# MATERIAL TO PROCESS:
- Opening Delimiter -
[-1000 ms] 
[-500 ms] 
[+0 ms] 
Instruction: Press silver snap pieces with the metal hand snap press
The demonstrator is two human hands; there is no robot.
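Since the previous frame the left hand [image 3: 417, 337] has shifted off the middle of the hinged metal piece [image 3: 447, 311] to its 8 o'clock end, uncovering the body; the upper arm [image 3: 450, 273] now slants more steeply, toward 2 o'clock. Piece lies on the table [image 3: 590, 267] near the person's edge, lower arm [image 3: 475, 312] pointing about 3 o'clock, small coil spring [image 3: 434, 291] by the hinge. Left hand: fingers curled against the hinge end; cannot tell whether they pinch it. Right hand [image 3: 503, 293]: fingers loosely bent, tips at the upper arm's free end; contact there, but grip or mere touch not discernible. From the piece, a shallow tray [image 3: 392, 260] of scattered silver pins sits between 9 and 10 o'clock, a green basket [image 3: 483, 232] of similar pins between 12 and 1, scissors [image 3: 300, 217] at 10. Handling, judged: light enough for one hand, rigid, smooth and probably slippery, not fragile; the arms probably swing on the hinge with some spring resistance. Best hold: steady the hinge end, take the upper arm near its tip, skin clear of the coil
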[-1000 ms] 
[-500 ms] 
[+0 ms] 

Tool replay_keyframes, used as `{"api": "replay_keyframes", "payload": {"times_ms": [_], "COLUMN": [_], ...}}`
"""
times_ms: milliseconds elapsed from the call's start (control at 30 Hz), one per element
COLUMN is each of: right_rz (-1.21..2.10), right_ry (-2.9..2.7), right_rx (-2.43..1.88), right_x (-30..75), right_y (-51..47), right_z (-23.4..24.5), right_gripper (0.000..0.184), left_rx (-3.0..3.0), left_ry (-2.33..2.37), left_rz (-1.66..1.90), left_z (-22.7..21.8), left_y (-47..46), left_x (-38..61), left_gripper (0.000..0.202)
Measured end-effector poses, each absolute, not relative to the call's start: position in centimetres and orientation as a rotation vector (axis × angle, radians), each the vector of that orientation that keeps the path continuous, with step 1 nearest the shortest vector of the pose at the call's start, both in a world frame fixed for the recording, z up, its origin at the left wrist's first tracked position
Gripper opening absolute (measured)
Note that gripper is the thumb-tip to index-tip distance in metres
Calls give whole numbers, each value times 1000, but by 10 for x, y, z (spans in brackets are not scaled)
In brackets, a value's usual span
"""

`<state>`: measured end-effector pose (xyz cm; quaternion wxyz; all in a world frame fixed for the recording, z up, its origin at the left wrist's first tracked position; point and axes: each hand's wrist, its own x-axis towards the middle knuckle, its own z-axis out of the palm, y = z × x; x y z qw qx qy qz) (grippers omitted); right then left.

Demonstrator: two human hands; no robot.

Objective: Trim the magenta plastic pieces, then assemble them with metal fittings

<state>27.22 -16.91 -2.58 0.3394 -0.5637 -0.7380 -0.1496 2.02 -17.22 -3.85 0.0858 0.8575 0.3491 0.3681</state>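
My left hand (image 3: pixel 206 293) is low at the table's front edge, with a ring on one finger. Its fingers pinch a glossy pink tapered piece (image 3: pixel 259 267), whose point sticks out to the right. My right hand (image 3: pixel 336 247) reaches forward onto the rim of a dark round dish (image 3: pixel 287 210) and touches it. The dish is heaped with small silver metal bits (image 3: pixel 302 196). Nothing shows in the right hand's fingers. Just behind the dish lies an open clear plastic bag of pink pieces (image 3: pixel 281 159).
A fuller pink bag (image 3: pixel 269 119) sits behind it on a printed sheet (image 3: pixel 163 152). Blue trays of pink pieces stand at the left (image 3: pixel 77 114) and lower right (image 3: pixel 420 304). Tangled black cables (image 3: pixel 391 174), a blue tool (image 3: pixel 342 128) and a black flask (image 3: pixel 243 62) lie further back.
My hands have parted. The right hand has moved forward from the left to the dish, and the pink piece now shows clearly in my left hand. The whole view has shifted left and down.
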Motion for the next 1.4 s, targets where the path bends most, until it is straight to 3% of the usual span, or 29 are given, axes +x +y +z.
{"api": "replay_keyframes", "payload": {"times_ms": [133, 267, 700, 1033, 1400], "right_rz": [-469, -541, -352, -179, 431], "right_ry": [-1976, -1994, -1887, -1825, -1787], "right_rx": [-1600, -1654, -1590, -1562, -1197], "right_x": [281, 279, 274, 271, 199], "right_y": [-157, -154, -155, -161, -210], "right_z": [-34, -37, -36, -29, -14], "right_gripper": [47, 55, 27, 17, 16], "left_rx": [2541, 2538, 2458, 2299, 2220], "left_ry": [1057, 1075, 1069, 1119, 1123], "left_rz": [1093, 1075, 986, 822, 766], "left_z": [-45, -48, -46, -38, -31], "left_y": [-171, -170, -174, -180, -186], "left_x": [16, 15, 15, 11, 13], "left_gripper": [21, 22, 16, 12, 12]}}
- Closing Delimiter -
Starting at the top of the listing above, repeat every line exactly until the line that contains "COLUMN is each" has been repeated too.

[-1000 ms] 
[-500 ms] 
[+0 ms] 
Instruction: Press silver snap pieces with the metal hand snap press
The demonstrator is two human hands; there is no robot.
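Since the previous frame the left hand [image 3: 417, 337] has shifted off the middle of the hinged metal piece [image 3: 447, 311] to its 8 o'clock end, uncovering the body; the upper arm [image 3: 450, 273] now slants more steeply, toward 2 o'clock. Piece lies on the table [image 3: 590, 267] near the person's edge, lower arm [image 3: 475, 312] pointing about 3 o'clock, small coil spring [image 3: 434, 291] by the hinge. Left hand: fingers curled against the hinge end; cannot tell whether they pinch it. Right hand [image 3: 503, 293]: fingers loosely bent, tips at the upper arm's free end; contact there, but grip or mere touch not discernible. From the piece, a shallow tray [image 3: 392, 260] of scattered silver pins sits between 9 and 10 o'clock, a green basket [image 3: 483, 232] of similar pins between 12 and 1, scissors [image 3: 300, 217] at 10. Handling, judged: light enough for one hand, rigid, smooth and probably slippery, not fragile; the arms probably swing on the hinge with some spring resistance. Best hold: steady the hinge end, take the upper arm near its tip, skin clear of the coil
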[-1000 ms] 
[-500 ms] 
[+0 ms] 

Tool replay_keyframes, used as `{"api": "replay_keyframes", "payload": {"times_ms": [_], "COLUMN": [_], ...}}`
"""
times_ms: milliseconds elapsed from the call's start (control at 30 Hz), one per element
COLUMN is each of: right_rz (-1.21..2.10), right_ry (-2.9..2.7), right_rx (-2.43..1.88), right_x (-30..75), right_y (-51..47), right_z (-23.4..24.5), right_gripper (0.000..0.184), left_rx (-3.0..3.0), left_ry (-2.33..2.37), left_rz (-1.66..1.90), left_z (-22.7..21.8), left_y (-47..46), left_x (-38..61), left_gripper (0.000..0.202)

This output is finished.